(Items from a dataset)
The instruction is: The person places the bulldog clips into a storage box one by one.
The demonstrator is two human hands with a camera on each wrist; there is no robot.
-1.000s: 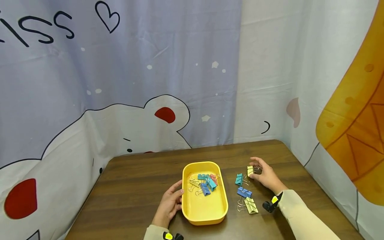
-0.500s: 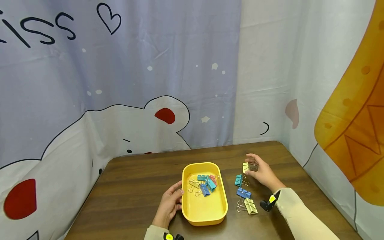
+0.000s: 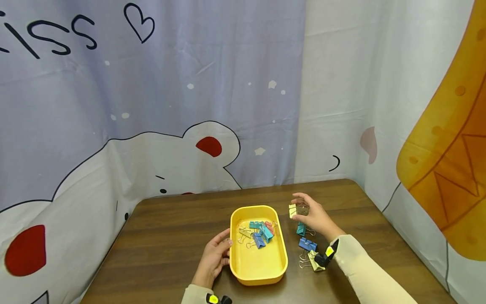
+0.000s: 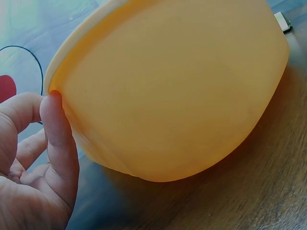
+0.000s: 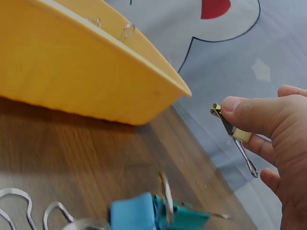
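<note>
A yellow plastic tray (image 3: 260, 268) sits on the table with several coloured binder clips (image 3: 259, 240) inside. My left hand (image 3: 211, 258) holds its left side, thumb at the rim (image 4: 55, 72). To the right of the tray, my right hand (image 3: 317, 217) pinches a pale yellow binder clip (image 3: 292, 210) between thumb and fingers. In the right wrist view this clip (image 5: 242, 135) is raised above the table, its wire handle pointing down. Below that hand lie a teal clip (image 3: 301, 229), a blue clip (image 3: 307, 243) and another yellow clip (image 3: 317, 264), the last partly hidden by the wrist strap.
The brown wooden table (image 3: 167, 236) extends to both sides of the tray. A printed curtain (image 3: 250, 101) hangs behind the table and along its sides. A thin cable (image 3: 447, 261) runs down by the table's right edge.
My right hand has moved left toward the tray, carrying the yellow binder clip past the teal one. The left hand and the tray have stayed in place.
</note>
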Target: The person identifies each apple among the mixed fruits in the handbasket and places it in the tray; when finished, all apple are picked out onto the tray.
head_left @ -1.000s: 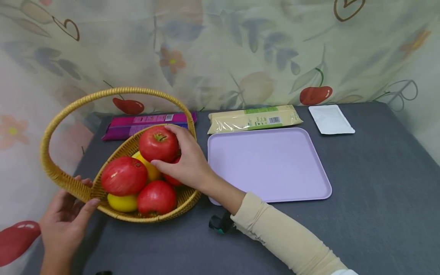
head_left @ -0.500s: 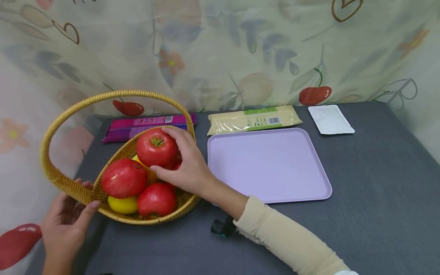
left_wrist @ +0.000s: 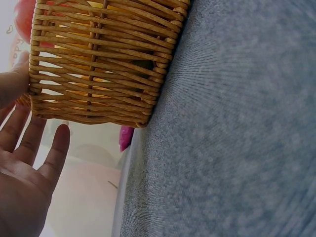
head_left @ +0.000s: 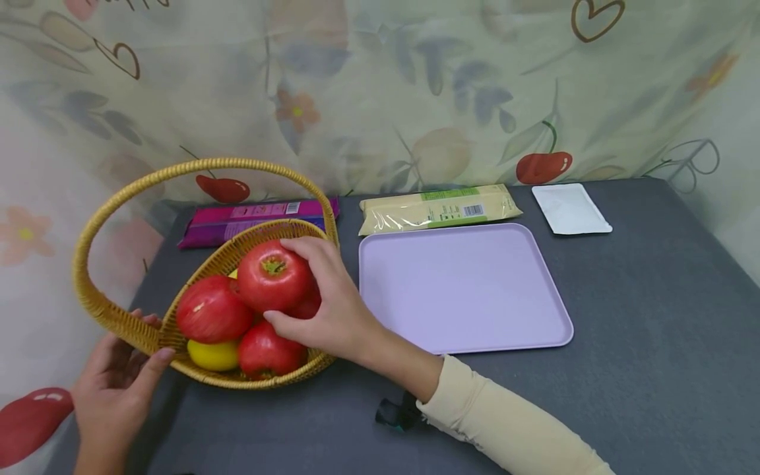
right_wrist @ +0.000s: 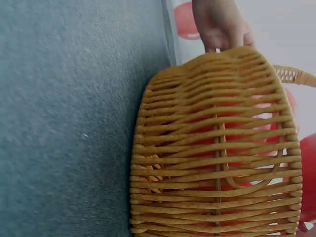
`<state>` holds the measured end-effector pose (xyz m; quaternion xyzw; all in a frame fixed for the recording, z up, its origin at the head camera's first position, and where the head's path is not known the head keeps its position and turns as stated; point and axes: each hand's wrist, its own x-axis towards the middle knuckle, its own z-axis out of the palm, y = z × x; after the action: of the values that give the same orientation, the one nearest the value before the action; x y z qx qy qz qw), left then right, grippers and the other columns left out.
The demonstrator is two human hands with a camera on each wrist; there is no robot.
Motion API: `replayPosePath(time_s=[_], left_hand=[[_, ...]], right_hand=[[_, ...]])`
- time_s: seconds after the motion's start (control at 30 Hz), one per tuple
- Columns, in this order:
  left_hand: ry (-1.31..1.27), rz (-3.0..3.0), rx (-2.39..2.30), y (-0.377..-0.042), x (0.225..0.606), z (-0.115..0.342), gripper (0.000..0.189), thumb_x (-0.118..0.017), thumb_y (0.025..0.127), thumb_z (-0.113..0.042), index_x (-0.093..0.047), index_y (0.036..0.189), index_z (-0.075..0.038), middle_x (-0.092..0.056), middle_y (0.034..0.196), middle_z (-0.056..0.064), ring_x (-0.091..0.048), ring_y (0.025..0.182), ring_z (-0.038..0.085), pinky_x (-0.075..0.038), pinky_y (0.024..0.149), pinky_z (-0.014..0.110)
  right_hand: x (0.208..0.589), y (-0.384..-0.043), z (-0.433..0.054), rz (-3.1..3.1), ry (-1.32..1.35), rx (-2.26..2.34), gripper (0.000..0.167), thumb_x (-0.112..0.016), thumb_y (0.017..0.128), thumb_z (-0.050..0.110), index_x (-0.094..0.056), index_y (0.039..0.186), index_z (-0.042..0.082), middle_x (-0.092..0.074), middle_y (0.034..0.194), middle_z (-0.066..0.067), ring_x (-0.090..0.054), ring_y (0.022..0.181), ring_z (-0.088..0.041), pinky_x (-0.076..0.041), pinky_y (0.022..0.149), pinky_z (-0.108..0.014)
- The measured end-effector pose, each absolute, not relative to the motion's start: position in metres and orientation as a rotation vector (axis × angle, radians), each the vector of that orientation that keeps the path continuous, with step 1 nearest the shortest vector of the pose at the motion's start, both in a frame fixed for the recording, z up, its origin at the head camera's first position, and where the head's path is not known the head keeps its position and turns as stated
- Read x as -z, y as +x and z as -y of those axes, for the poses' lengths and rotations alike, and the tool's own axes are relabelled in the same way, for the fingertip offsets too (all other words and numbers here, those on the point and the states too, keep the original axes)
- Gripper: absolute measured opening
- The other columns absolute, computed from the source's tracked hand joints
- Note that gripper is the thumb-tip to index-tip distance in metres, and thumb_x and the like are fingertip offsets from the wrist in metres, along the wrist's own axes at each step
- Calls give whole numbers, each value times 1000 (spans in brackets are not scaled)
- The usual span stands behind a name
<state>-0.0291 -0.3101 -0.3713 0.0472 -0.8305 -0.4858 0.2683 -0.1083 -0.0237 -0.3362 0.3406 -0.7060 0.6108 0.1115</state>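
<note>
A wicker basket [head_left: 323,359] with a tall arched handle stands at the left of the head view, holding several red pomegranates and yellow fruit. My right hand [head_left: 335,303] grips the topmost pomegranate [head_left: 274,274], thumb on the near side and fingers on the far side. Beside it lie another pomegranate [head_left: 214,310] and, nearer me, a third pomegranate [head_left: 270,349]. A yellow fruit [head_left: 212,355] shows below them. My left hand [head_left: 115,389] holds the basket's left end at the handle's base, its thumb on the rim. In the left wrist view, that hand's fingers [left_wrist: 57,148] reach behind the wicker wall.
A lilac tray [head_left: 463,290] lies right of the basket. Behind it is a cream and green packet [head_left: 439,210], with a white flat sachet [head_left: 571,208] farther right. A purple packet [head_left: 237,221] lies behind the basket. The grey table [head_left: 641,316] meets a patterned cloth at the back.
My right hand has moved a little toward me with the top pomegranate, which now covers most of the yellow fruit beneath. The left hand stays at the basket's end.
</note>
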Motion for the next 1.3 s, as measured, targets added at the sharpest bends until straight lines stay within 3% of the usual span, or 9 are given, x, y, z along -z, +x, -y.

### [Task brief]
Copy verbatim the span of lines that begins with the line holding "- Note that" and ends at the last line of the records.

### [Exercise response]
- Note that gripper is the thumb-tip to index-tip distance in metres, and thumb_x and the like are fingertip offsets from the wrist in metres, along the wrist's own axes at each step
- Calls give whole numbers, each value times 1000 (spans in brackets are not scaled)
- The usual span stands behind a name
<state>-0.0291 -0.3101 -0.3713 0.0472 -0.8305 -0.4858 0.2683 -0.1083 -0.0237 -0.3362 0.3406 -0.7060 0.6108 0.1115</state>
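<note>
A wicker basket [head_left: 323,359] with a tall arched handle stands at the left of the head view, holding several red pomegranates and yellow fruit. My right hand [head_left: 335,303] grips the topmost pomegranate [head_left: 274,274], thumb on the near side and fingers on the far side. Beside it lie another pomegranate [head_left: 214,310] and, nearer me, a third pomegranate [head_left: 270,349]. A yellow fruit [head_left: 212,355] shows below them. My left hand [head_left: 115,389] holds the basket's left end at the handle's base, its thumb on the rim. In the left wrist view, that hand's fingers [left_wrist: 57,148] reach behind the wicker wall.
A lilac tray [head_left: 463,290] lies right of the basket. Behind it is a cream and green packet [head_left: 439,210], with a white flat sachet [head_left: 571,208] farther right. A purple packet [head_left: 237,221] lies behind the basket. The grey table [head_left: 641,316] meets a patterned cloth at the back.
My right hand has moved a little toward me with the top pomegranate, which now covers most of the yellow fruit beneath. The left hand stays at the basket's end.
</note>
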Motion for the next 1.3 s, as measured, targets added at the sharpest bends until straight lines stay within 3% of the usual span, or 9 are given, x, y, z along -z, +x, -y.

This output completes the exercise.